### How to complete this task
Starting from the line that contains "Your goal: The", reproduce each line exactly through the end of the material, and include no other lines.

### Data
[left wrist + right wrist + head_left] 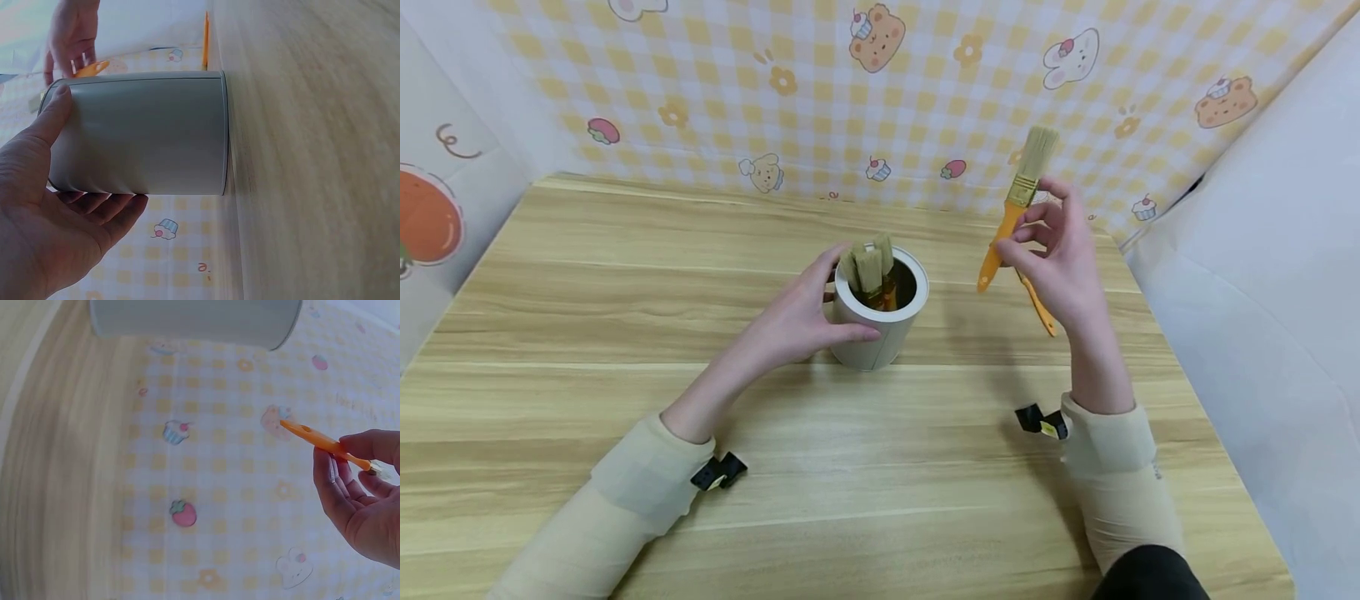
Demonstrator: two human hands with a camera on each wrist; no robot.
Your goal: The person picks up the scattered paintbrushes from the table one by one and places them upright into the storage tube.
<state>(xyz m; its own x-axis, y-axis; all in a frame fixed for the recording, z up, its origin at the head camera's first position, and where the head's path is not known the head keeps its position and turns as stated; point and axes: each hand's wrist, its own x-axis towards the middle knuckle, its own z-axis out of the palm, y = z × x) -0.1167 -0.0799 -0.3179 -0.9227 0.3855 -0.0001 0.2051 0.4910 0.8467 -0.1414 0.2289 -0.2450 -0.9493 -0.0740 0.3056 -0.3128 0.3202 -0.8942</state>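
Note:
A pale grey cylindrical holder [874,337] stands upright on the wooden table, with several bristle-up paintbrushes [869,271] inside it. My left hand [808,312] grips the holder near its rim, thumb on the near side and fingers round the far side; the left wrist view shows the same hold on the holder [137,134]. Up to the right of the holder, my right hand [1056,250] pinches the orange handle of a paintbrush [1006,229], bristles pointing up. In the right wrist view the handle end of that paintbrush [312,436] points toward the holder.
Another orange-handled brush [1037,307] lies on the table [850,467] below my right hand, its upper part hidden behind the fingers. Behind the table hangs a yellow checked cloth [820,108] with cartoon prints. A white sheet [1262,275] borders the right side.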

### Solution to this task
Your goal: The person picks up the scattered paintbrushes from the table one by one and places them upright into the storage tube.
<state>(xyz m; its own x-axis, y-axis; all in a frame fixed for the recording, z up, its origin at the head camera's first position, and where the head's path is not known the head keeps its position and turns as stated; point and axes: each hand's wrist, its own x-axis towards the middle knuckle, its own z-axis out of the palm, y = z × x) -0.1167 -0.0799 -0.3179 -0.9227 0.3855 -0.0001 0.2051 0.4910 0.8467 -0.1414 0.2289 -0.2450 -0.9493 -0.0740 0.3056 -0.3128 0.3202 -0.8942</state>
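Note:
A pale grey cylindrical holder [874,337] stands upright on the wooden table, with several bristle-up paintbrushes [869,271] inside it. My left hand [808,312] grips the holder near its rim, thumb on the near side and fingers round the far side; the left wrist view shows the same hold on the holder [137,134]. Up to the right of the holder, my right hand [1056,250] pinches the orange handle of a paintbrush [1006,229], bristles pointing up. In the right wrist view the handle end of that paintbrush [312,436] points toward the holder.
Another orange-handled brush [1037,307] lies on the table [850,467] below my right hand, its upper part hidden behind the fingers. Behind the table hangs a yellow checked cloth [820,108] with cartoon prints. A white sheet [1262,275] borders the right side.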

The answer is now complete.